The sandbox framework (1)

To meet the requirements of a customer who wants that each user of his system has its own private database connected with several corporate databases, I build a framework with the FDW protocol.

This framework is a set of functions that will be described in several posts.


Each user has its own database called herafter the sandbox or simply the sdbx.

There are several databases on several servers that contain corporate data.
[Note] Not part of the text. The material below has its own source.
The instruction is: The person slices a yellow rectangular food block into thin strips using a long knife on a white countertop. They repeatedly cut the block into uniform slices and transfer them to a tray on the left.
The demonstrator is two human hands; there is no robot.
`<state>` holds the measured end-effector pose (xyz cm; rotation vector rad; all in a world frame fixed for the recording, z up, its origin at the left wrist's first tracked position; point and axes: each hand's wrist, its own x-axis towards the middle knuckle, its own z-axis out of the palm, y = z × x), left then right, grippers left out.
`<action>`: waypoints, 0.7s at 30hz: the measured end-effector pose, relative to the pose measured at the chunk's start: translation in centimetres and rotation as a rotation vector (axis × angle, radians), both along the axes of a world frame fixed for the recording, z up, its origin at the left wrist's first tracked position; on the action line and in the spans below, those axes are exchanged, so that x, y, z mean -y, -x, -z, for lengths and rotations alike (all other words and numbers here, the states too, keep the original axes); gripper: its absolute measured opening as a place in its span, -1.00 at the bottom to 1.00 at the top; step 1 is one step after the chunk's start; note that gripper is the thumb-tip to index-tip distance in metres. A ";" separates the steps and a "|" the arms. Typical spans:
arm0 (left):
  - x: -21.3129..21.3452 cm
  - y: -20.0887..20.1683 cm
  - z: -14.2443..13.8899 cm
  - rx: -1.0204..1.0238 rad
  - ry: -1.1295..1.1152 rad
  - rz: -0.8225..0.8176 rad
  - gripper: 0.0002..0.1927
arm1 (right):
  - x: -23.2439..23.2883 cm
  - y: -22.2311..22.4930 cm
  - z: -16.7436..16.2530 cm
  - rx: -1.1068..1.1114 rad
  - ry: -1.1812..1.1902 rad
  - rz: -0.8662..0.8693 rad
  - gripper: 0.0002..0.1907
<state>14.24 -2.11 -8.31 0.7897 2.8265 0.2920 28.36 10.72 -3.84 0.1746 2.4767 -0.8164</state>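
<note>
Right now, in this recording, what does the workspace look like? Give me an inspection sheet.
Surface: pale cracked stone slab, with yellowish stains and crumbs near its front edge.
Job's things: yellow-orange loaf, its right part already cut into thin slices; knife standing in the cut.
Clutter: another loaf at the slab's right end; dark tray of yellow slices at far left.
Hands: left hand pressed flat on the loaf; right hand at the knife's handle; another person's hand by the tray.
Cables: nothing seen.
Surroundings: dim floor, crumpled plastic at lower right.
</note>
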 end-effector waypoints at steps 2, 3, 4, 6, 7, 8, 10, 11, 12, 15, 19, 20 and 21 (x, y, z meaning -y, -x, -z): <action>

Some databases have the same structure but not the same content.

The front end application is connected with the sdbx only.

The end user chooses the type of application he wants and the framework takes the necessary databases and within those databases the necessary tables.

All information about users (name and permissions) and databases (name and location) are stored in a database called kernel that is connected with the sdbx at the login.

Those tables are mapped into the sdbx via the Foreign Data Wrapper protocol.


The framework is a set of five primitives that are called from the front_end.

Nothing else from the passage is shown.